November 16, 2010—The Society for Cardiovascular Angiography and Interventions (SCAI) announced the publication of results from the first-in-man trial of the Sesame self-expanding, super-elastic, all-metal endoprosthesis stent (Palmaz Scientific/Advanced BioProsthetic Surfaces, Ltd., San Antonio, TX) that was used in patients undergoing angioplasty of degenerated saphenous vein graft (SVG) lesions. Alexandre Abizaid, MD, et al published the findings in Catheterization and Cardiovascular Interventions (2010;76:781–786). The device demonstrated a 100% acute success rate, a low 30-day major adverse cardiac events (MACE) rate, and a 9-month patency rate that is comparable to balloon-expandable stents without embolic protection, concluded the investigators.

As detailed by the investigators, 20 patients with a total of 21 lesions were prospectively enrolled at two centers outside of the United States between February 2005 and August 2005. Patients underwent elective intervention of symptomatic SVG lesions with ≥ 50% stenosis. PCI was performed without embolic protection devices. All 21 SVG lesions were treated with Sesame stents.

The primary endpoint was technical and procedural success. Secondary endpoints included MACE at 30 days and 9 months.

The investigators reported that the acute success rate was 100%. No procedural or in-hospital complications occurred. One patient underwent a planned PCI at 28 days in a separate SVG. Follow-up was present in 20 patients at 30 days, with clinical (n = 19) and angiographic evaluation (18 patients/19 lesions) at 9 months. No MACE events occurred at 30 days.

At 9 months, three patients underwent repeat PCI. There was one target lesion revascularization and two nonindex lesion target vessel revascularizations for a MACE rate of 14% at 9 months.

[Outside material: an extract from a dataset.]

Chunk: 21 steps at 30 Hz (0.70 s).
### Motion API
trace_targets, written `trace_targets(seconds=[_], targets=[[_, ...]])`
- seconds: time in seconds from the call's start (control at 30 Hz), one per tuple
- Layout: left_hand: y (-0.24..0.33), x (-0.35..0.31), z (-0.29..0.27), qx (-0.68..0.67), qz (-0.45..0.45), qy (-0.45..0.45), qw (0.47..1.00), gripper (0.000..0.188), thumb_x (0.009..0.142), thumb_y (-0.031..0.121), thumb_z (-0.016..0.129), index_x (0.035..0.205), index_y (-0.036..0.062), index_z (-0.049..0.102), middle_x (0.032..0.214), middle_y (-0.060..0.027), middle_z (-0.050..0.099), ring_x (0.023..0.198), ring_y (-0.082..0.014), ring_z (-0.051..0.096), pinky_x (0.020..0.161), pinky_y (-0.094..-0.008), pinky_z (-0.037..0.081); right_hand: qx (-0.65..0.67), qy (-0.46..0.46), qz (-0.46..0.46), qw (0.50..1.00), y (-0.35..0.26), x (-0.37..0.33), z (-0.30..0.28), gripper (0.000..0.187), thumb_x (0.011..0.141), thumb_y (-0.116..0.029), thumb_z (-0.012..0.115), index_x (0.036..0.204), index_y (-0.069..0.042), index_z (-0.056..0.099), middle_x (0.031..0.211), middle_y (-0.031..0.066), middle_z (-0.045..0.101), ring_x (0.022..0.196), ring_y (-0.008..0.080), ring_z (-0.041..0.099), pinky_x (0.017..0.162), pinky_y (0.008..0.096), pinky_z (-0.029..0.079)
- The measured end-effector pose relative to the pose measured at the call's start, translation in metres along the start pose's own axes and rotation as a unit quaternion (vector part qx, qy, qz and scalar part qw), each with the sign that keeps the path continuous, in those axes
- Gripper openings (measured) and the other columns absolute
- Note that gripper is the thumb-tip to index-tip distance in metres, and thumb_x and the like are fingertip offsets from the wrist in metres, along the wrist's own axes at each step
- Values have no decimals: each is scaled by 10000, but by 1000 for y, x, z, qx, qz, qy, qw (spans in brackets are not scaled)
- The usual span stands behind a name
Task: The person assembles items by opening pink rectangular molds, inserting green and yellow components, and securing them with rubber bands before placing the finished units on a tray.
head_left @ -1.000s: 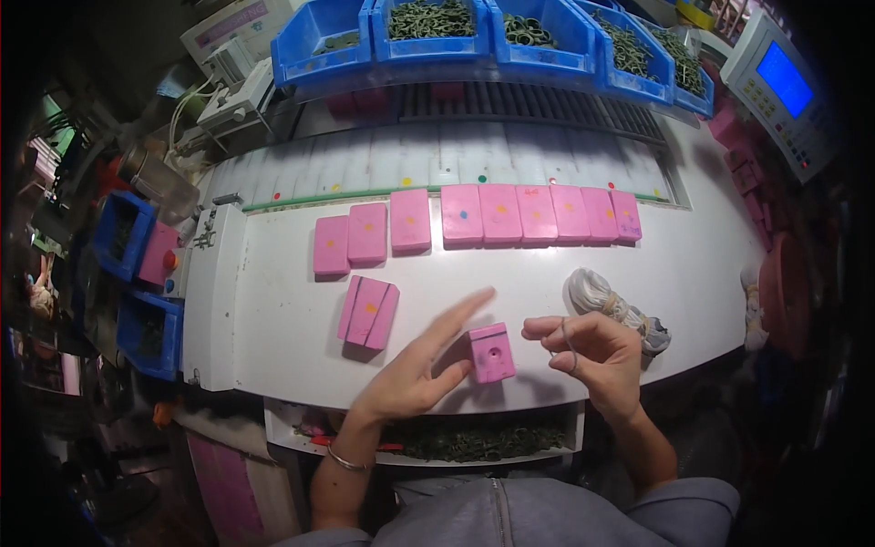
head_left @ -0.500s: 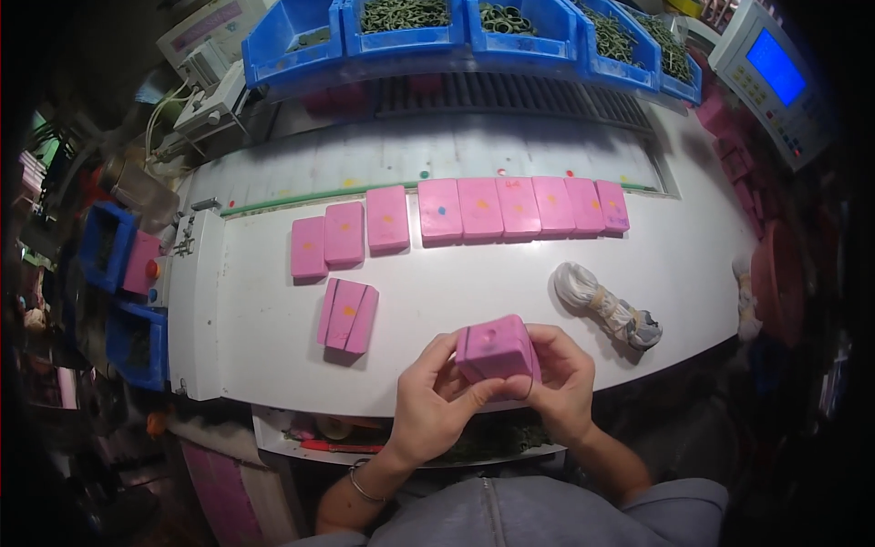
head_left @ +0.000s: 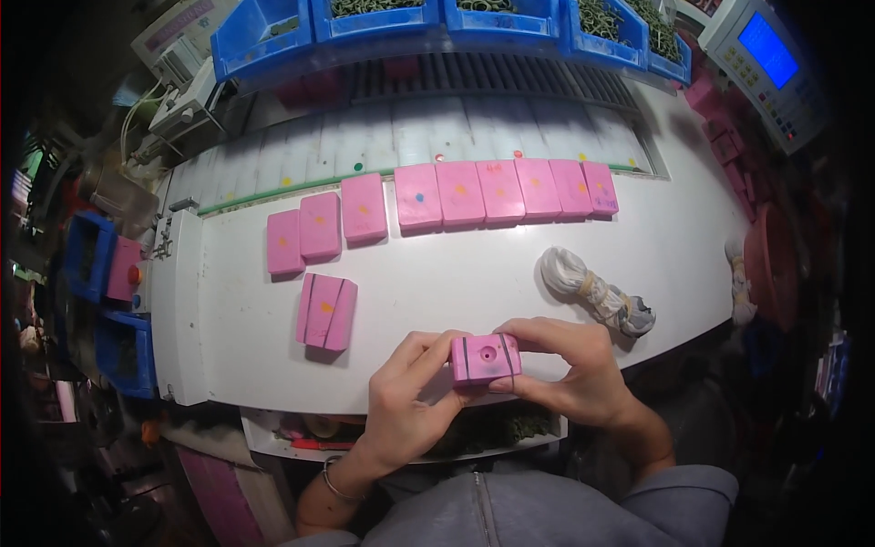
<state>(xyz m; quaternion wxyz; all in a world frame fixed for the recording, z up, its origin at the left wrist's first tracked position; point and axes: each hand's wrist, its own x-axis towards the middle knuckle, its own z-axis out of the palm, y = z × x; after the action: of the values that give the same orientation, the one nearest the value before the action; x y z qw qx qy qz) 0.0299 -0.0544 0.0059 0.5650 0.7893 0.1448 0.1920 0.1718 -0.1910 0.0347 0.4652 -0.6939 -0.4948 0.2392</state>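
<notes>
We hold the small pink block (head_left: 486, 358) between both hands at the near edge of the white table (head_left: 456, 283), its long axis running left-right. Our left hand (head_left: 406, 401) clamps its left end and our right hand (head_left: 570, 369) its right, equally near.
</notes>
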Motion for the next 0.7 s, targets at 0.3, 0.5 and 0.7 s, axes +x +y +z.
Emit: trace_targets(seconds=[0.3, 0.5, 0.7], targets=[[-12, 6, -1, -9, -5, 38, 999, 504, 676, -20, 726, 1156, -2, 576, 1034, -148, 613, 933, -256, 621, 810, -314, 487, -40, -7, 9, 999, -5, 10, -3, 434, 728, -45, 706, 1124, 16, 537, 977, 188, 623, 875, 329, 624, 739, 343, 505], [-3, -1, 11, 137, 52, 135, 980, 782, 639, 46, 776, 1300, -82, 378, 1177, -228, 534, 1050, -346, 570, 849, -344, 488, -93, 75, -40, 992, -8, 22, 20, 446, 694, -27, 728, 1099, 21, 550, 942, 186, 626, 830, 323, 637, 689, 329, 519], [-19, 3, -18, 18, -14, 168, 985, 737, 671, 42, 764, 1295, -90, 394, 1122, -196, 559, 1018, -272, 592, 859, -316, 492, 30, 57, -6, 998, -4, 35, 32, 551, 730, -1, 722, 1228, 24, 488, 1021, 175, 639, 912, 233, 658, 823, 311, 523]])
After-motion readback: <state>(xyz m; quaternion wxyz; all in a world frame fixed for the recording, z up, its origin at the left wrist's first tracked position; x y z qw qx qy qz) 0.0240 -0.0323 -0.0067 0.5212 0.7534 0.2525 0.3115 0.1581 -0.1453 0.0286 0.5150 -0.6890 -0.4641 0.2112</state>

According to SCAI, the nanosynthesized Sesame stent system limits plaque protrusion through the stent struts, as well as stent strut migration into the underlying plaque. The microporous mesh of the Sesame stent allows improved vascular healing and endothelialization compared to polymer-covered devices. Biocompatibility studies indicate that metals are advantageous over polymers, suggesting that a metal membrane would be a good choice for a covered stent.

“The SESAME trial is the first study to prospectively demonstrate that a self-expanding, microporous, membrane-covered stent can be safely used with a high success rate in treating complex SVG lesions, even in the absence of embolic protection devices,” commented study leader Steven R. Bailey, MD. “Even in severely degenerate SVG lesions, interventionists can safely achieve a high primary success rate with low MACE during the initial 30 days following the procedure.”